Of course, I knew that what we were really fighting about was the person who had introduced me to Austra, who I clearly had a crush on and was trying to figure out how to proceed with her while in a relationship that was in theory open but actually felt like more of a concession that my partner had made to me than something we had agreed on together. Feel It Break became our battleground for what it meant to be in a relationship. On the verge of us moving into a smaller apartment together the next month, I finally got the courage to end it. I moved into the 1br in Center City, Philadelphia alone, now around the block from one of my best friends from college. We sat around and listened to Feel It Break a lot that summer, as we were both figuring out how to be single again for the first time in years. We were so grateful to have one another so close (in so many senses) during that summer of personal transition and transformation. Sitting in her apartment, I made a pledge to never put someone I was dating or sleeping with above my friends ever again. With Austra as my soundtrack, that first relationship would, for better or worse, become something that I would perpetually define myself against, a reminder of how I had given up the sense of myself on the waves of falling in love (in a way that was really unhealthy for me). Spending so much time with this dear friend, who had been my track and field teammate, introduction to the queer world at Penn, and the second person to whom I had come out, that summer would be a needed reminder of how much love I already had in my life without even having a romantic relationship in play.

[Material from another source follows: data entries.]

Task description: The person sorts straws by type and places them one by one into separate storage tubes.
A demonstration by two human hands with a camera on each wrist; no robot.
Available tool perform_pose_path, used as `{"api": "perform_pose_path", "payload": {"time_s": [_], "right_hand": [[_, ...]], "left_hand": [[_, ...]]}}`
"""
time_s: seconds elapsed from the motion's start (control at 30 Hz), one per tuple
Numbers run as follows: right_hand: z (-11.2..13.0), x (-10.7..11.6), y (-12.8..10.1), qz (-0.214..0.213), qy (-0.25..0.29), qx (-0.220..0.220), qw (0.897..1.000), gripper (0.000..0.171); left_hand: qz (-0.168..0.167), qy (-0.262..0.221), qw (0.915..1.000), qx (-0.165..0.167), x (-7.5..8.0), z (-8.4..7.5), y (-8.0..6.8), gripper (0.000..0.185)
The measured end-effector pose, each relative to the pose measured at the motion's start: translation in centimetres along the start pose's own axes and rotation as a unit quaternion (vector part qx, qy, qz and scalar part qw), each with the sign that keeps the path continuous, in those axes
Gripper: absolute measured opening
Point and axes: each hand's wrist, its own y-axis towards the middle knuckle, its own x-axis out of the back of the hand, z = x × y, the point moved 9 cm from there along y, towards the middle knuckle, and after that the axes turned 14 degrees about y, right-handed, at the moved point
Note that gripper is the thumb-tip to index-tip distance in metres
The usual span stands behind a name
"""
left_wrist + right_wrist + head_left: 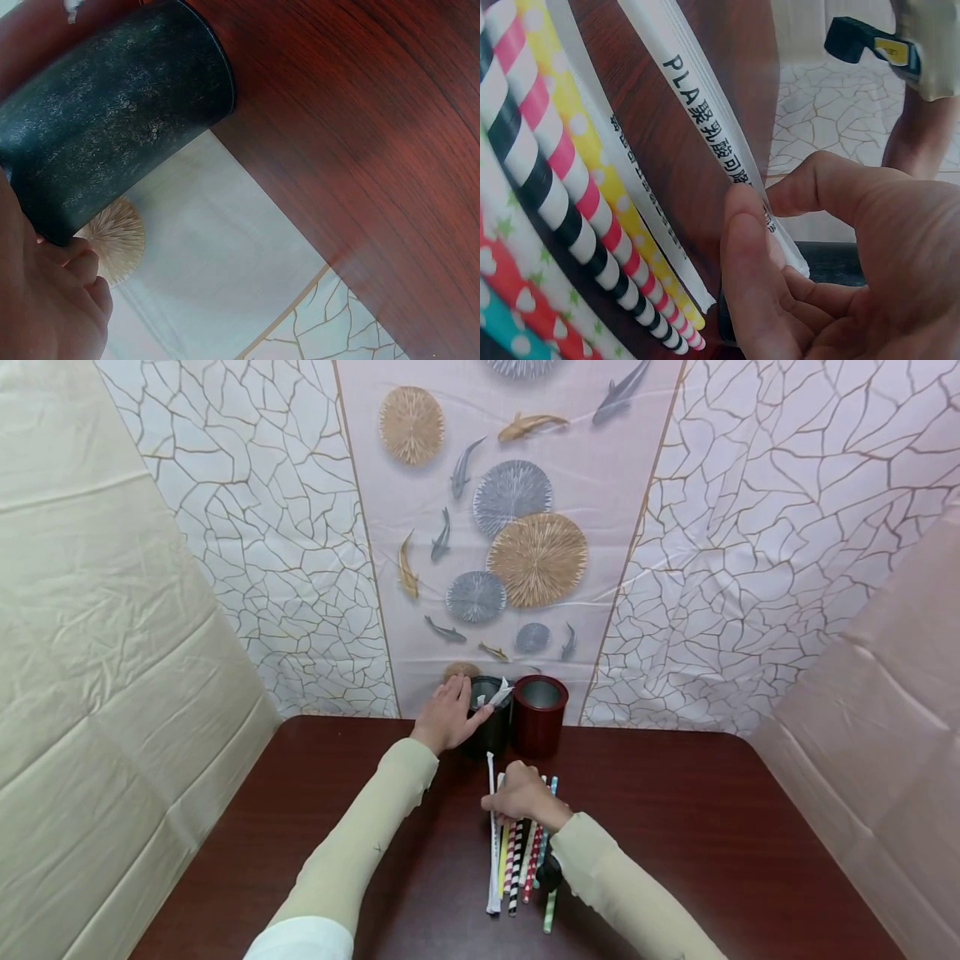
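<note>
My left hand [448,714] grips the rim of a dark cylindrical cup [489,742], fingers at its far left side and thumb across the front. White paper-wrapped ends [501,692] stick out of this cup. In the right wrist view, my right hand [817,255] pinches a straw in a printed white wrapper [697,97] between thumb and fingers, near one end. Beside it lies a second wrapped straw [622,150], then a row of patterned paper straws: yellow dotted [577,124], pink striped [566,161], black striped [547,195] and several others.
A dark red cup [538,731] stands right of the dark one, near the table's back edge. Under my right wrist a green straw [551,912] extends toward the front of the reddish-brown table [660,827]. Patterned cloth [300,527] hangs behind the table.
</note>
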Motion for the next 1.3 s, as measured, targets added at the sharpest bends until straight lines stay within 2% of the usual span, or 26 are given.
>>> {"api": "perform_pose_path", "payload": {"time_s": [0.33, 0.63, 0.8, 1.0, 1.3], "right_hand": [[0.9, 2.3, -1.8, -0.007, -0.002, 0.027, 1.000, 0.035], [3.0, 4.6, -3.2, -0.020, -0.042, 0.070, 0.996, 0.034], [4.6, 5.9, -4.2, -0.031, -0.065, 0.109, 0.991, 0.032], [6.4, 7.7, -5.1, -0.056, -0.077, 0.132, 0.987, 0.025], [9.6, 10.9, -6.6, -0.101, -0.073, 0.202, 0.971, 0.009]], "left_hand": [[-0.004, -0.005, 1.0000, 0.000, 0.0, 0.0, 0.1, 0.088], [-0.003, -0.002, 1.0000, -0.004, -0.1, 0.0, 0.0, 0.087], [-0.002, 0.003, 1.0000, -0.003, 0.0, -0.1, -0.1, 0.089], [0.001, 0.007, 1.0000, 0.001, -0.1, -0.1, 0.0, 0.089], [0.004, 0.008, 1.0000, 0.002, -0.1, -0.1, 0.0, 0.089]]}}
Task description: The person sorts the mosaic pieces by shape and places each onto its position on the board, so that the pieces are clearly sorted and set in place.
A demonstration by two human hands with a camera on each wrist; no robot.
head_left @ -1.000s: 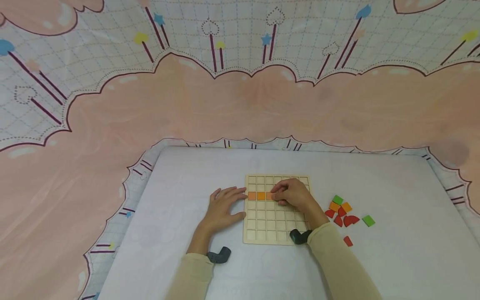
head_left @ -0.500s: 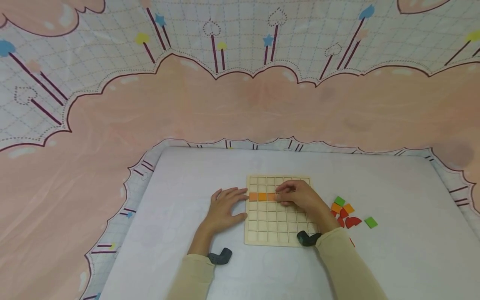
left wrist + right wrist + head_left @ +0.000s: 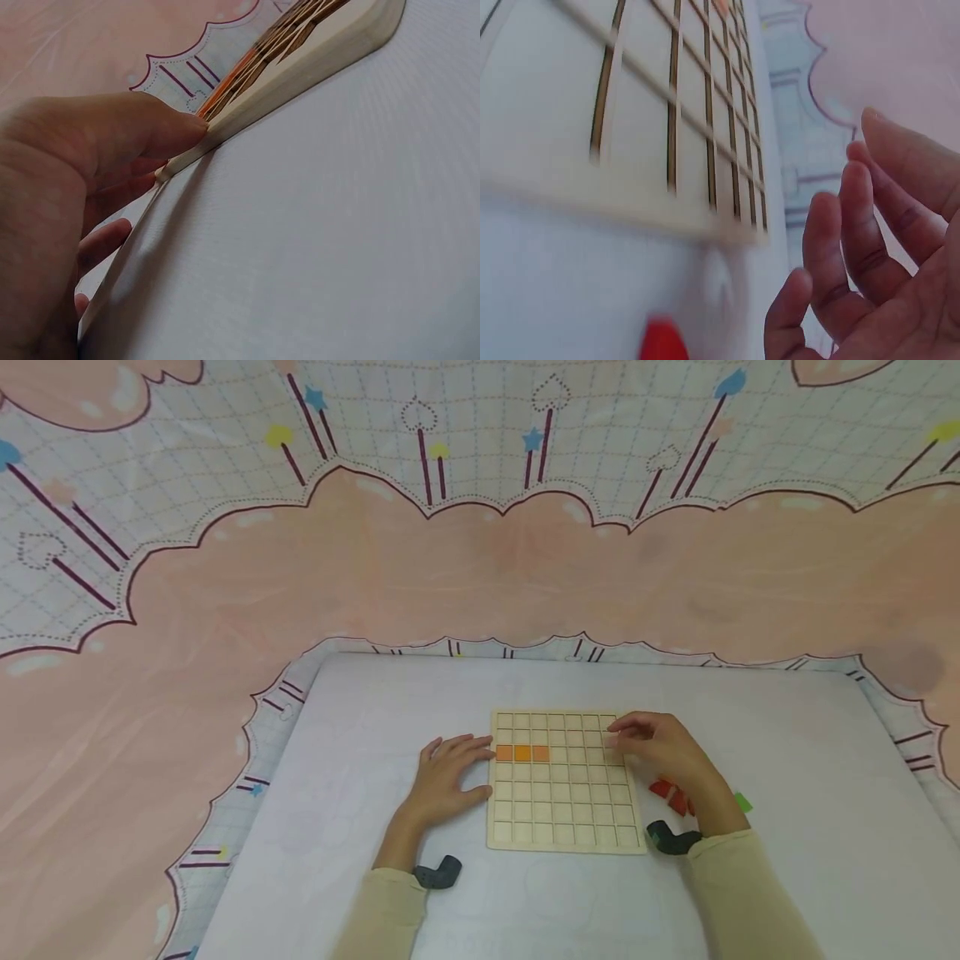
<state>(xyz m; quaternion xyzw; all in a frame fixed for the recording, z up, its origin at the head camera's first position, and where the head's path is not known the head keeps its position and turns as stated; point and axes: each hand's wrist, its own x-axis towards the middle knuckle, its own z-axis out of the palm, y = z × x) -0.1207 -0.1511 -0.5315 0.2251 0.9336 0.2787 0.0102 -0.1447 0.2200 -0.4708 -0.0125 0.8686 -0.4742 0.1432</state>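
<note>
Right hand [image 3: 660, 747] hovers over the right edge of the wooden grid board [image 3: 562, 810], fingers loosely spread, holding nothing. Loose red pieces [image 3: 670, 793] lie on the counter [image 3: 810, 793] just beside it, to its right. Left hand [image 3: 448, 772] lies flat, fingertips pressing the board's left edge; orange tiles [image 3: 522, 753] sit nearby.

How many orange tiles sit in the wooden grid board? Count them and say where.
3: the orange tiles lie side by side in the wooden grid board's third row from the far edge, leftmost cells. Others may be hidden beneath the right hand.
</note>
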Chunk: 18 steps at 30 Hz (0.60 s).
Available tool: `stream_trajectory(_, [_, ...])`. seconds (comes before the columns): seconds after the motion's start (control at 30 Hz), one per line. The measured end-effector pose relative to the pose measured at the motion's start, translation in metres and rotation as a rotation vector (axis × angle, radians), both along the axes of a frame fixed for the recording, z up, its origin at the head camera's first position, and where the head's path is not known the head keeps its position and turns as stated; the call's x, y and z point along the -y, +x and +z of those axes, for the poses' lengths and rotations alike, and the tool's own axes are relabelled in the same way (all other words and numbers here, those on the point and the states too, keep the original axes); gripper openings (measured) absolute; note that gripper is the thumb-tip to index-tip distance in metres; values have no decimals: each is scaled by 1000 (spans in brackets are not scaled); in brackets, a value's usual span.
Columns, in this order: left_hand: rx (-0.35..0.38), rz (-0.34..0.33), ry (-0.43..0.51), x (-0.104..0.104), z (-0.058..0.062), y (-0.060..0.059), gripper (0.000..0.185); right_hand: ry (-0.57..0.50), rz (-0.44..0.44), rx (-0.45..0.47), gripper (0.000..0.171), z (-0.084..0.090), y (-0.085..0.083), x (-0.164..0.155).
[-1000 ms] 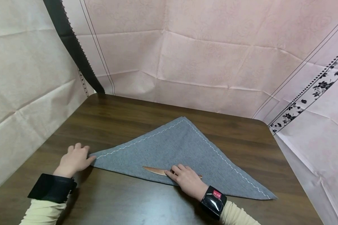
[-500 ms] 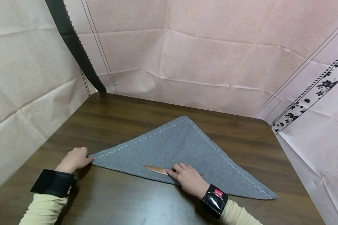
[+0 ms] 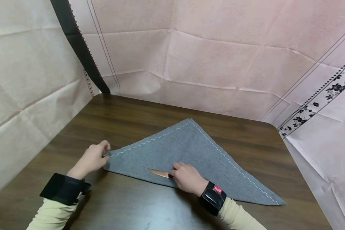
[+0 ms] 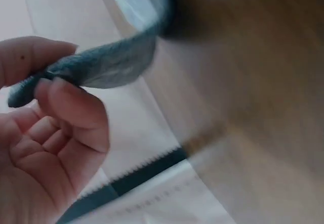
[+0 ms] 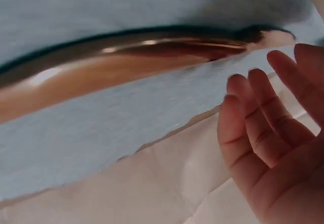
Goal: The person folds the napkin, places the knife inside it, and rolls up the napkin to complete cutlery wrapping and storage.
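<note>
Changed since 1.0 s ago: the left hand (image 3: pixel 92 158), then spread beside the cloth (image 3: pixel 195 147), now grips its 9 o'clock corner, which has been drawn in towards 3 o'clock; the right hand's (image 3: pixel 188 179) fingers have bent more; the knife (image 3: pixel 160 172) is in about the same place.

Left hand: thumb and finger clamped on the corner; left wrist view shows this end raised off the desk (image 3: pixel 120 198).

Right hand: above the knife handle, fingers bent and apart, not wrapped round it; contact cannot be told.

Knife, 1: copper-coloured, lying on the cloth near its 6 o'clock edge, tip towards 9 o'clock, handle largely hidden by the right hand.

Cloth, 1: grey-blue triangle, apex at 12 o'clock, far corner at 4 o'clock; 2 upper edges bear white wavy stitching (image 3: pixel 150 140).

Wristbands, 2, black: left (image 3: pixel 64 188); right, with red label (image 3: pixel 212 198). Sleeves (image 3: pixel 50 214), 2, cream.

Desk: brown, wood-grained, rounded corners.

Backdrop (image 3: pixel 204 67): pale pink creased sheeting, black strip (image 3: pixel 77 44) at 11 o'clock, floral band (image 3: pixel 327 95) at 2 o'clock.
</note>
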State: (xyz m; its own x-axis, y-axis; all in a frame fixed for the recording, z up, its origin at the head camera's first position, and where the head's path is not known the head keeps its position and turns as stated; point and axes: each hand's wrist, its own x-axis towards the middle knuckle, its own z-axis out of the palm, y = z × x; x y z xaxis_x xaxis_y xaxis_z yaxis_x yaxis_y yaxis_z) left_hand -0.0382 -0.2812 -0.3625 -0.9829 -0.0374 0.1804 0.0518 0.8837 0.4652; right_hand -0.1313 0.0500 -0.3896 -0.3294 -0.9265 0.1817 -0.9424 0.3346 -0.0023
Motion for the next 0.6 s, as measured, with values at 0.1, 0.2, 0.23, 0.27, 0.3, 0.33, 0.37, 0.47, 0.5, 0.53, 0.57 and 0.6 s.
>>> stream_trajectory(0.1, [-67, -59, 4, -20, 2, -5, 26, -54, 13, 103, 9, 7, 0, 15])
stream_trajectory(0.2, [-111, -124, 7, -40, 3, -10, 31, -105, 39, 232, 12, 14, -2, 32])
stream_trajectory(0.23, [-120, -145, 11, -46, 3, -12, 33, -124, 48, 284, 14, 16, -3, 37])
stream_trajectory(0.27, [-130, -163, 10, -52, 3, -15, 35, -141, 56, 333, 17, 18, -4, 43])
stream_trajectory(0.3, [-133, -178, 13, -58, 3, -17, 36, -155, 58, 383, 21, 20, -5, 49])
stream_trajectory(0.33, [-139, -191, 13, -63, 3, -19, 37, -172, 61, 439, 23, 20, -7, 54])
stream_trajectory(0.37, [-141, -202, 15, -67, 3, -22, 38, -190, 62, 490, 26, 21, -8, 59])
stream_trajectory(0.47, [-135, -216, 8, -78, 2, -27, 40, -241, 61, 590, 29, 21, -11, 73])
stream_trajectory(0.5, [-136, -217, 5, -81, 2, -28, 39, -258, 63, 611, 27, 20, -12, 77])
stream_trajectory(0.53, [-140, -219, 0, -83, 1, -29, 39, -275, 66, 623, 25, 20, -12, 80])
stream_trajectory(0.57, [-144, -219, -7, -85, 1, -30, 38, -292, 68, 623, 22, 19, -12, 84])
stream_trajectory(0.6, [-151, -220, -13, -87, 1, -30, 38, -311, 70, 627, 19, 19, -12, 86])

This reorientation would begin to beautifully manifest on a new level within two months, when my friend and I went to see Austra with a group of friends at Voyeur for their monthly Making Time queer dance party. Heading over early alone, I was excited to run into a new friend that I had made participating in Penn’s Take Back The Night that May as an alum and employee—and he and I proceeded to get drunk at the open bar as we chatted about music and politics before heading upstairs. Once the rest of our friends joined us, it was nothing short of enthralling to be in this space with a group of mostly queer women and straight or bi male allies. Known as an after hours sex club for gay men, to take over this space with so many queer women and trans or nonbinary people that night additionally felt otherworldly. I remember dancing like I had never danced before—and feeling especially hypnotized when the band did their song “Hate Crime.” As Stelmanis and singers Sari and Romy Lightman harmonized to sing “Who-o signed the consent forms?/ Who-o signed/ Oh, who-o si-igned?” around Maya Postepski’s drums, Dorian Wolf’s bass, and Ryan Wosniak’s keys, I felt transported to a different place. Yes, Austra was cleary a queer and feminist political project, but an undeniable aspect of the group’s politics was harnessing dance music culture’s call to the queer dancefloor. I remember feeling the happiest I had felt in a long time at that show—and happy in a way that, very significantly at that moment in time, did not include being romantically in love with someone. Within a few months, I would at last move to Brooklyn, throwing myself into new queer communities through hanging with my housemates, finding a friend group through going to see my friends The Shondes play around town, and joining a queer women/trans/femme cycling group. I would begin my time in Brooklyn—and Austin and New Orleans after that—in building queer community, in grounding myself in collectivity even if I was simultaneously pursuing something romantic, an approach that would be absolutely life-changing.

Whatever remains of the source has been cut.